If you go with a wood stove; 2 years gives you time to get the wood you'll need CSS & ready to burn 
Congratulations   Good luck!!


----------



## Battenkiller (Feb 3, 2012)

jharkin said:
			
		

> 4.7 acres.... droools...
> 
> 
> er. I meant Congrats Hoss!



Yeah, my new place only came with 4.2... I'm jealous.    

Congrats, Hoss.  Surprised the closing took so long, you were supposed to be closing before we did and we were in before Christmas. Anyway, feels great, don't it?
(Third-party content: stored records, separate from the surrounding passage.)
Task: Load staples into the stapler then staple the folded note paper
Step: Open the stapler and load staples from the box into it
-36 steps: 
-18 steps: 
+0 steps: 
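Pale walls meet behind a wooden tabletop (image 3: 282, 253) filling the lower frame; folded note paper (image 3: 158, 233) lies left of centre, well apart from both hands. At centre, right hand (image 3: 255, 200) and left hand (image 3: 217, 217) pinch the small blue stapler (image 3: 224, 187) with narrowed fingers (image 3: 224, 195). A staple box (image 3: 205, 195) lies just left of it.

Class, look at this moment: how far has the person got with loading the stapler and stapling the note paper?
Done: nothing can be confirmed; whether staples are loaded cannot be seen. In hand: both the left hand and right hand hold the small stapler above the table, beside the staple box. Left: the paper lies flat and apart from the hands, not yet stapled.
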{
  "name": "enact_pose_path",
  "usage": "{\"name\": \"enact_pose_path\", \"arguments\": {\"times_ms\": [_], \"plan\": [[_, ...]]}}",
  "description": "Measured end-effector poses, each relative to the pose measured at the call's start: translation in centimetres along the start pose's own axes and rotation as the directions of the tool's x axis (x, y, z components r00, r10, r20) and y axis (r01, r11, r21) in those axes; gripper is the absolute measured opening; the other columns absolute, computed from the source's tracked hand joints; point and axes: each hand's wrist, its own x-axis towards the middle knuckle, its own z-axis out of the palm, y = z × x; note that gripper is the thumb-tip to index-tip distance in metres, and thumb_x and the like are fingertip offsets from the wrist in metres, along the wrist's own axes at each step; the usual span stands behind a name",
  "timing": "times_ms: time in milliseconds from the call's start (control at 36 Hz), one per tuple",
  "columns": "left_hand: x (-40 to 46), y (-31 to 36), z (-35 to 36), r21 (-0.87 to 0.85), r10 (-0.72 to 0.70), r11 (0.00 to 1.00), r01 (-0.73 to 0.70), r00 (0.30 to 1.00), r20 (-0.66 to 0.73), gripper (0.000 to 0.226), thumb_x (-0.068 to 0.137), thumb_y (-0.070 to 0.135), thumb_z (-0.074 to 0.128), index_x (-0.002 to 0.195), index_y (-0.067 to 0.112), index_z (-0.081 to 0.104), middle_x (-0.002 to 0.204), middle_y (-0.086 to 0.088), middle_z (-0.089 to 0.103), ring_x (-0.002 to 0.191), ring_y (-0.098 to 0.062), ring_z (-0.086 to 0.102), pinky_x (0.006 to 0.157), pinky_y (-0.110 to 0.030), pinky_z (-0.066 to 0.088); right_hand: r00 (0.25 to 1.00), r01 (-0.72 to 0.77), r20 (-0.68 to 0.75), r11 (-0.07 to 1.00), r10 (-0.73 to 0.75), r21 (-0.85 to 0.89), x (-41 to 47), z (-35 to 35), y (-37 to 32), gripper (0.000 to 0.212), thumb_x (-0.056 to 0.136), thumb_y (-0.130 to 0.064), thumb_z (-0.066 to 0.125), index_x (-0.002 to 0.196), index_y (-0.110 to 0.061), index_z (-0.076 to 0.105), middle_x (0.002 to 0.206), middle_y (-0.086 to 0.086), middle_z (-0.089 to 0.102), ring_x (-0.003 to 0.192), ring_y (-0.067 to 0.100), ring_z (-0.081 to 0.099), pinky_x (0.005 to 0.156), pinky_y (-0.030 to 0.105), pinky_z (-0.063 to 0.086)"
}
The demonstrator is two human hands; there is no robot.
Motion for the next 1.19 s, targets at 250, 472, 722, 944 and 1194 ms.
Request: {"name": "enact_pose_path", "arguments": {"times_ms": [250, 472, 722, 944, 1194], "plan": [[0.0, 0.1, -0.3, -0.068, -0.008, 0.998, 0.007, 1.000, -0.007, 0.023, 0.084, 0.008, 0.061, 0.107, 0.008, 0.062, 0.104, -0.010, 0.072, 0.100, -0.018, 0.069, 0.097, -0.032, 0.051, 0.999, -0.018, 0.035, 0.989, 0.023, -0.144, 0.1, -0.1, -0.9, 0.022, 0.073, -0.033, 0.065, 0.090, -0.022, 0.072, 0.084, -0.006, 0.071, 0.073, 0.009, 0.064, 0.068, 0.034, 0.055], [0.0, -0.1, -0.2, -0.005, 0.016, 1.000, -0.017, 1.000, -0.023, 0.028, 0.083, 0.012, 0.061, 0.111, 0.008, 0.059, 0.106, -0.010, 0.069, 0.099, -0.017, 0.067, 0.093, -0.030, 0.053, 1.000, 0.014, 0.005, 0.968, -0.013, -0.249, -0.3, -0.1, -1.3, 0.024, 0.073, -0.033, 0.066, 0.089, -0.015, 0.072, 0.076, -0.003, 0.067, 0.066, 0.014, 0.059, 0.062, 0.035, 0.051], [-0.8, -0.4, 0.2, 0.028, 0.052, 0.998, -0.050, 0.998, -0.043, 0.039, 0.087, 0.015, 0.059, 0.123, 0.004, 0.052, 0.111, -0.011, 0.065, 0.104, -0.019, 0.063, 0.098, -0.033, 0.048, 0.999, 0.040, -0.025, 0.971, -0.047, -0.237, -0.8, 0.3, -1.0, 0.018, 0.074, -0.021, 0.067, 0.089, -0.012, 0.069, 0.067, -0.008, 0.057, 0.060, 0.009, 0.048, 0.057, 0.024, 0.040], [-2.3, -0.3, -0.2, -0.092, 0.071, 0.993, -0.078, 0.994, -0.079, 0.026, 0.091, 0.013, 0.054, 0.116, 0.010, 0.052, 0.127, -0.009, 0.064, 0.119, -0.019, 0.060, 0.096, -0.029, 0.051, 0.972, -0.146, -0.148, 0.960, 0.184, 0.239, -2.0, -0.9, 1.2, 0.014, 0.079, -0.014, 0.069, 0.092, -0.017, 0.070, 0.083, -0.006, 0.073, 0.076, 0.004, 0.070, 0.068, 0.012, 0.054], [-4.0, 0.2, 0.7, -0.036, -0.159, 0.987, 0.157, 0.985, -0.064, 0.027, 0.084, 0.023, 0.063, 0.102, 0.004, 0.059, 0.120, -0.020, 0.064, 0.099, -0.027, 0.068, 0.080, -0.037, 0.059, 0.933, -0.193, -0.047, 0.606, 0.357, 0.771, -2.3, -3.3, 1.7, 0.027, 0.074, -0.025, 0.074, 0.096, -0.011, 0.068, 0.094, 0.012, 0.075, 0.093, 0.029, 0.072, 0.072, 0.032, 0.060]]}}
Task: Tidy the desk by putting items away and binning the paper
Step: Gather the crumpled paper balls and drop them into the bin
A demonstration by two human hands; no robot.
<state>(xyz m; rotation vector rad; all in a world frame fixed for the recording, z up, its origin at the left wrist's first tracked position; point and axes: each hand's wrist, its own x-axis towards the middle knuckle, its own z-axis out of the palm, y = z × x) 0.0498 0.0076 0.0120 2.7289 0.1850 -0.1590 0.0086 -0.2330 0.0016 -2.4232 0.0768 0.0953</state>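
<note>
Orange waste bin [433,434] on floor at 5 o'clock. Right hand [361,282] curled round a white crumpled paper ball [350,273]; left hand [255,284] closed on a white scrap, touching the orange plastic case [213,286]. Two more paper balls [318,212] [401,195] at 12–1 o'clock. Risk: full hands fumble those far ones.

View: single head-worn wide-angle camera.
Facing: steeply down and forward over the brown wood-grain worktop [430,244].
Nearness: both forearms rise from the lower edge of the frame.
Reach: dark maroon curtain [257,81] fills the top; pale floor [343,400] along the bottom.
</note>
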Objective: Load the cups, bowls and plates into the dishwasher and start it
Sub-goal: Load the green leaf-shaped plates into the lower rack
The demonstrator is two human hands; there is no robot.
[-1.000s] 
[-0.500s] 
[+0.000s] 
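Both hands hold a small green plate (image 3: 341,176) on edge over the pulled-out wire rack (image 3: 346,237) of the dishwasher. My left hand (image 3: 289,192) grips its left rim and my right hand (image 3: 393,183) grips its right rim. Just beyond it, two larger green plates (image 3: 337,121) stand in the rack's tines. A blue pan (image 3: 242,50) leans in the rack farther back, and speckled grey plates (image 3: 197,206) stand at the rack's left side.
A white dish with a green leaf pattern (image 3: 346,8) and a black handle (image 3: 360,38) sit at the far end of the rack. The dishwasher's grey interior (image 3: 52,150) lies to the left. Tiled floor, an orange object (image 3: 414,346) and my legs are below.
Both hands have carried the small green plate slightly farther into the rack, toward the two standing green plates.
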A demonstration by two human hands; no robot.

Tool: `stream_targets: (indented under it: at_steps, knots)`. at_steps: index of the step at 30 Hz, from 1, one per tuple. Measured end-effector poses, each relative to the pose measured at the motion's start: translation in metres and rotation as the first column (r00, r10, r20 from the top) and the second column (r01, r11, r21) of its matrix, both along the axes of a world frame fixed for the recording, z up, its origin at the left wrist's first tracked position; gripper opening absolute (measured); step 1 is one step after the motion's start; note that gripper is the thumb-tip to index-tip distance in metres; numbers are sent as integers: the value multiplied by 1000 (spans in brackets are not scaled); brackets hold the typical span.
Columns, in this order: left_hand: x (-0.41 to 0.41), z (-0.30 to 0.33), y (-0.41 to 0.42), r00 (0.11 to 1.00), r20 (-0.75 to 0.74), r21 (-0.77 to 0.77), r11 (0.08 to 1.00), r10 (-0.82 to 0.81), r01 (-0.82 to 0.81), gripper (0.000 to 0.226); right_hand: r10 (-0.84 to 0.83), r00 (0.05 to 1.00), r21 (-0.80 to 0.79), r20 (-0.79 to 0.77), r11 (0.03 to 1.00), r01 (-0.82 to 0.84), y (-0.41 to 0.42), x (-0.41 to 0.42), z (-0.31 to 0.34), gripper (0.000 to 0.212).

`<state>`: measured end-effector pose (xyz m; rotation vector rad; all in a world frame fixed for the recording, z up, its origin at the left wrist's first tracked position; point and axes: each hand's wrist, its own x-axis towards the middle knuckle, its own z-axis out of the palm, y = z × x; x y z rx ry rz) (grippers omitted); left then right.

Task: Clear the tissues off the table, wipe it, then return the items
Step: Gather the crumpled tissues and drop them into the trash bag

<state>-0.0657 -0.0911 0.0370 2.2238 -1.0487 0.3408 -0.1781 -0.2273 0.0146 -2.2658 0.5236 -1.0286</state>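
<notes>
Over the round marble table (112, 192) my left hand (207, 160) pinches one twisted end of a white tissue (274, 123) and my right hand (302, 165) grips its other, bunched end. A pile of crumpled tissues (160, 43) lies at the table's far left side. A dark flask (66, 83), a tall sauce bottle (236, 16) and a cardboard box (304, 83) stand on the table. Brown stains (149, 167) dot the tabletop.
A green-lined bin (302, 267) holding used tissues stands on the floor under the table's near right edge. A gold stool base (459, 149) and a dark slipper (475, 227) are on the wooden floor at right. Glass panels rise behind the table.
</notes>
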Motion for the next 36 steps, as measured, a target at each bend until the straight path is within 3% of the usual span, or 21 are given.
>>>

Post pics so we can share in your... wait... I haven't done that yet myself.   :red:


----------



## firefighterjake (Feb 3, 2012)

I was wondering how things were going Hoss . . . thanks for posting . . . and don't forget the photos of your new place and the views . . . and yes . . . I promise to not come visit you. 

On my own part I think I've convinced the wife to move further north instead of south when I retire . . . she says we can move to The County . . . but only if the house has an indoor swimming pool.


----------



## eclecticcottage (Feb 3, 2012)

hossthehermit said:
			
		

> SolarAndWood said:
> 
> 
> 
> ...



Check your local laws first.  We couldn't find a place around here that would allow a "park model" home, and most especially not an older "mobel home", on a private lot.  Before we bought the Cottage we were looking at land and wanted to put an older model trailer on it, and found they wouldn't meet fire codes anywhere around us.  We also looked at new small "trailers", one that looked like a small log cabin, but because they were considered "park models", they weren't allowed either.  Mobiles are meant to be movable, whereas a modular is not, so also keep that in mind (I've seen modulars for sale as to be moved from the property, but they really aren't made for that and it can cause problems).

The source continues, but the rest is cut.